ACTIVITY: All lines below containing the string "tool" are to be copied.

EXERCISE DATA:

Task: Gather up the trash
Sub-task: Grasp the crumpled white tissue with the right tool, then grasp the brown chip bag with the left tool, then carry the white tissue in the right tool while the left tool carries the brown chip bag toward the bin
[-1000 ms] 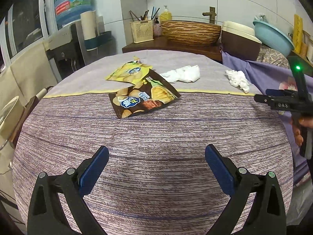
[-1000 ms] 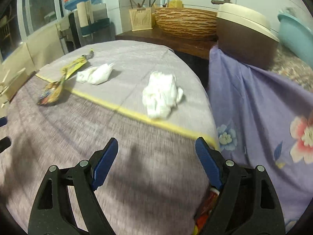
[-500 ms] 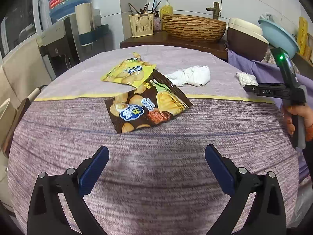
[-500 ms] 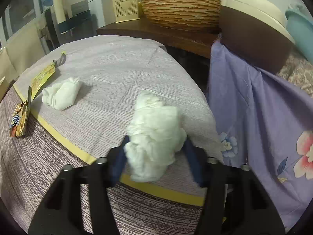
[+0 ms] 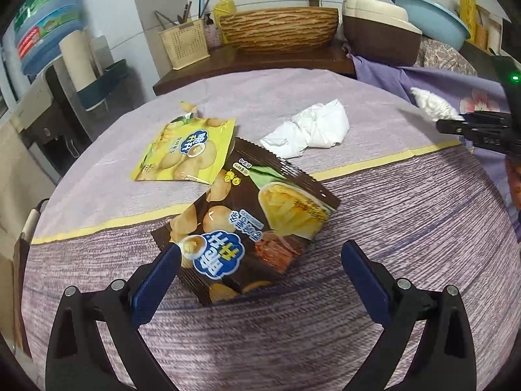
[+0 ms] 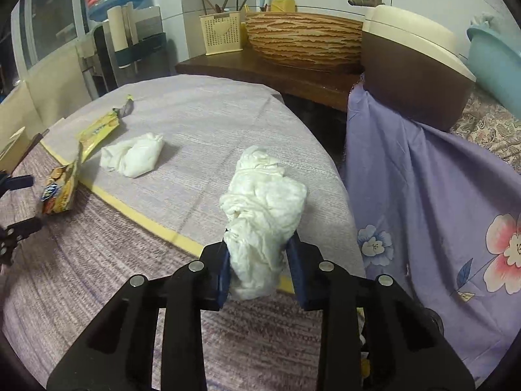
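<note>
My right gripper [image 6: 260, 267] is shut on a crumpled white tissue [image 6: 263, 208] and holds it just above the table's right edge; the tissue also shows in the left wrist view [image 5: 433, 106]. My left gripper [image 5: 260, 270] is open, its fingers either side of the near end of a brown chip bag [image 5: 247, 224] lying flat. A yellow chip bag [image 5: 185, 153] lies behind it, partly under the brown one. A second white tissue wad [image 5: 312, 127] lies further back, also seen in the right wrist view [image 6: 133, 156].
The round table [image 5: 293, 332] has a purple-and-lilac cloth with a yellow stripe. Behind it stands a wooden counter [image 6: 276, 71] with a woven basin, a utensil holder and a brown-and-cream container [image 6: 410, 65]. A floral purple cloth [image 6: 439, 202] hangs at the right.
My right gripper closed on the tissue and lifted it slightly. My left gripper moved forward to the brown chip bag, staying open.
</note>
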Demonstrator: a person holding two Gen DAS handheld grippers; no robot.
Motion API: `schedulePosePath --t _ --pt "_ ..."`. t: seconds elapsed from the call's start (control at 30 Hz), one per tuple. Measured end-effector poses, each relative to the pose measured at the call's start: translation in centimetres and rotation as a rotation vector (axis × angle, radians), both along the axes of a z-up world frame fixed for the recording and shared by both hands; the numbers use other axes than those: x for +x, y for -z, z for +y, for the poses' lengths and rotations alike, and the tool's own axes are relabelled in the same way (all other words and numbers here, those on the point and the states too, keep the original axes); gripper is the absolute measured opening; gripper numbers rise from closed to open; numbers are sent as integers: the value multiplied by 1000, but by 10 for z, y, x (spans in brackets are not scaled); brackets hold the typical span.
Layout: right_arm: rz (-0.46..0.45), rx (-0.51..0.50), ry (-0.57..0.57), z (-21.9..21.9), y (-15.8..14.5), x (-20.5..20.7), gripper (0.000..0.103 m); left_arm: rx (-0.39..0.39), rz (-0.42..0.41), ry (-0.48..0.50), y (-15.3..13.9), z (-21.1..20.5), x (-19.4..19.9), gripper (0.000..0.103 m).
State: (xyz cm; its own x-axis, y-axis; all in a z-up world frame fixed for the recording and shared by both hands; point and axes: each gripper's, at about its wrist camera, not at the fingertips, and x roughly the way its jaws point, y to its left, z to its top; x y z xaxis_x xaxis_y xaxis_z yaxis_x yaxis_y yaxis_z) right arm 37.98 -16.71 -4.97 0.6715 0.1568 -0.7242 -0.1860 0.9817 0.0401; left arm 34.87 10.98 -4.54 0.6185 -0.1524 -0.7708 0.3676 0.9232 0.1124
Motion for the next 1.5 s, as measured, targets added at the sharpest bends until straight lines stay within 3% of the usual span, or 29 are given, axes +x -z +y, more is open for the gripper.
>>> schedulePosePath --t 0.13,0.53,0.67,0.73,0.8,0.9,1.0,1.37,1.5 --pt "-12 8 -27 6 -6 -16 31 -84 66 77 5 7 12 97" --pt "-16 49 -63 13 -5 -53 31 21 60 84 21 -6 24 97" --pt "-12 71 -52 11 -4 -62 31 -59 64 50 20 1 22 70" --pt "-10 81 -47 9 -3 -68 31 -106 67 33 18 4 21 62" --pt "-7 90 -43 6 -2 -73 31 -131 53 0 16 8 18 34" --pt "-5 113 -38 3 0 -82 31 -190 57 -64 15 20 16 10" --pt "-8 120 -31 0 2 -90 32 -245 60 -106 16 28 12 3" --pt "-57 136 -19 -15 3 -129 31 -243 -52 -145 -10 6 -47 2" --pt "-77 158 -8 -25 4 -146 32 -292 -103 -114 -24 -8 -81 2"
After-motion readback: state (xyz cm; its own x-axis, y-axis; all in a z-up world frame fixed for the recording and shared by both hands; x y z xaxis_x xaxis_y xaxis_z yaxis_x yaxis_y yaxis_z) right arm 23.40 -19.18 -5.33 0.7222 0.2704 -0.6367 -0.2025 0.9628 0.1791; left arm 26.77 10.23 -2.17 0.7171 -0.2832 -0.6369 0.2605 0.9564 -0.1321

ANSWER TO THIS PROBLEM:
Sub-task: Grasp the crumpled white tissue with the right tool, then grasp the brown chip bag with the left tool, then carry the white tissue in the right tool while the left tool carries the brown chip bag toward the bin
Motion API: `schedulePosePath --t _ --pt "_ ..."`. t: seconds elapsed from the call's start (control at 30 Hz), one per tuple. Measured end-effector poses, each relative to the pose measured at the call's start: translation in centimetres and rotation as a rotation vector (axis × angle, radians), both along the axes of a z-up world frame fixed for the recording and shared by both hands; the numbers use other axes than those: x for +x, y for -z, z for +y, for the poses' lengths and rotations alike, and the tool's own axes are relabelled in the same way (all other words and numbers here, those on the point and the states too, keep the original axes); gripper is the absolute measured opening; gripper numbers rise from closed to open; numbers are sent as integers: the value multiplied by 1000, but by 10 for z, y, x (spans in brackets are not scaled); brackets hold the typical span.

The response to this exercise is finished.